Die Liebe zu Kuba und seinen Menschen: Für Cañibano begann sie in der Zuckermühle Argelia Libre in Manatí, in der er einen glücklichen Teil seiner Kindheit verbrachte. Sie setzte sich fort, als er sich die Freiheit des Herumwanderns nahm und so auf eine von keiner politischen Entwicklung bezwingbare Vitalität seines Volkes traf. Und auf Solidarität.

Die hat Cañibano auch in der bislang letzten bekannt gewordenen Serie eingefangen: Ocaso, Sonnenuntergang. Es sind Bilder von alten und sehr alten Menschen, komische und rührende und intime Bilder. Von Seniorinnen-Gymnastik und einem gravitätischen Mann auf Rollschuhen. Vom Mädchen, das das weiße Haar einer stoischen Dame ordnet. Von einer Zigarre im runzligen Mund. Von gefalteten Händen. Kann man sie für elegisch halten? Oder nicht auch für sehr lebendig?

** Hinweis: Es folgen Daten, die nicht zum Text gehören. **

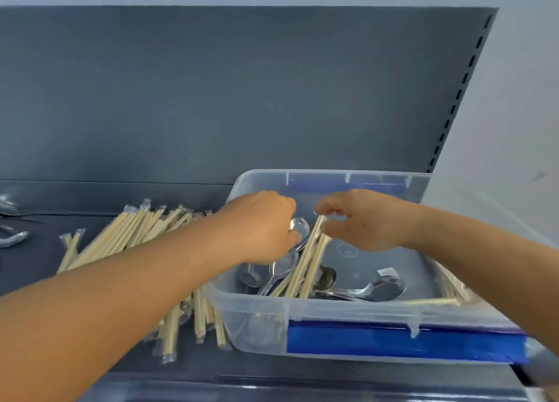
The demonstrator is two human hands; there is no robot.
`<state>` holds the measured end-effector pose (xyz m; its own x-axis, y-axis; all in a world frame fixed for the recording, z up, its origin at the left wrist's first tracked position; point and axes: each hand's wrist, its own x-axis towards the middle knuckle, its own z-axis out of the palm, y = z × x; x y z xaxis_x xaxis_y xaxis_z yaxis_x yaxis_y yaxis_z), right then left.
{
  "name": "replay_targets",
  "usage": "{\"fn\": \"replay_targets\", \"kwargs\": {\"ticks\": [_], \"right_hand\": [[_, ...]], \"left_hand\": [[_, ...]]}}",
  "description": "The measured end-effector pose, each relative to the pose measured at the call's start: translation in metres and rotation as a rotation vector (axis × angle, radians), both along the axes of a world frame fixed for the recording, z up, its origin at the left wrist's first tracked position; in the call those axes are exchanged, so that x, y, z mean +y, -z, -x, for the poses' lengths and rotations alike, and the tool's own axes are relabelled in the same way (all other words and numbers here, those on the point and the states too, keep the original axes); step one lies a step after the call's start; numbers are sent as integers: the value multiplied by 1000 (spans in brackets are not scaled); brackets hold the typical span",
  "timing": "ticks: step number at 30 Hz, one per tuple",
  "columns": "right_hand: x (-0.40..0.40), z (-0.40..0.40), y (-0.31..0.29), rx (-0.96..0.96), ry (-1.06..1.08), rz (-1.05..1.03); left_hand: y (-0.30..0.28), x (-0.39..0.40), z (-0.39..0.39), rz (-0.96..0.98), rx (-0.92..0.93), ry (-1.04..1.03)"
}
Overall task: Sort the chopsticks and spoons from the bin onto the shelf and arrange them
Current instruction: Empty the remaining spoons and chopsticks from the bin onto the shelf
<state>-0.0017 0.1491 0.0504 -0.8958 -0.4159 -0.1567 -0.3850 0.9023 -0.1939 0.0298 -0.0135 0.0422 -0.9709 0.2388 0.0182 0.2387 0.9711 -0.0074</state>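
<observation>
Item 1. Clear rectangular plastic bin with blue band (332,314): stands on the right part of the dark grey metal shelf (127,368), its near wall facing the camera. Contents: several shiny metal spoons (382,289) lying on the bin floor, a leaning bundle of pale wooden chopsticks in clear wrappers (305,265), and a few further chopsticks against the right wall.

Item 2. Left hand (260,226): reaches over the bin's left rim. Fingers are curled downward, touching a clear-wrapped metal spoon (299,227) whose bowl shows just beside the knuckles. The grip appears to hold this spoon, though the fingertips are hidden.

Item 3. Right hand (363,220): reaches in from the right, above the bin interior. Grip narrow, thumb and fingers pinching the top end of the leaning chopstick bundle; the bundle's lower end rests among the spoons near the bin's front wall.

Item 4. Loose heap of wrapped wooden chopsticks (136,235): spread on the shelf to the left of the bin, some passing under the left forearm and touching the bin's left wall.

Item 5. Wrapped metal spoons at the far left (13,238): lie on the shelf, well apart from the bin, partly cut off by the picture edge.

Item 6. Dark grey back panel (211,93): rises upright behind the shelf.
</observation>
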Motion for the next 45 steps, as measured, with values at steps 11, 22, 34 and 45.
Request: {"fn": "replay_targets", "kwargs": {"ticks": [11,22,34,45], "right_hand": [[86,38,34,-134,-81,-101],[134,66,60,-293,118,-290],[117,67,76,-291,159,28],[95,68,77,-251,206,-160]], "left_hand": [[53,57,37,187,-376,-33],[86,85,73,-6,-354,48],[94,85,93,-33,-278,-10],[88,76,95,63,-364,-33]]}}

Oder für beides? So wie dieses verrückte Bild: Auf einem Bett liegt eine Frau mit geblümtem Sommerkleid, die Haut der Beine und Arme vom Alter gezeichnet, eine Hand auf das nachdenkliche Gesicht gelegt. Daneben ein Kind. Auf dem Gesicht: eine Horrormaske. In der linken Hand: eine Spielzeugpistole. Erfinden könnte man eine solche Szene nicht. Aber Cañibano hat sie gesehen; Absolut Cuba heißt sein Buch.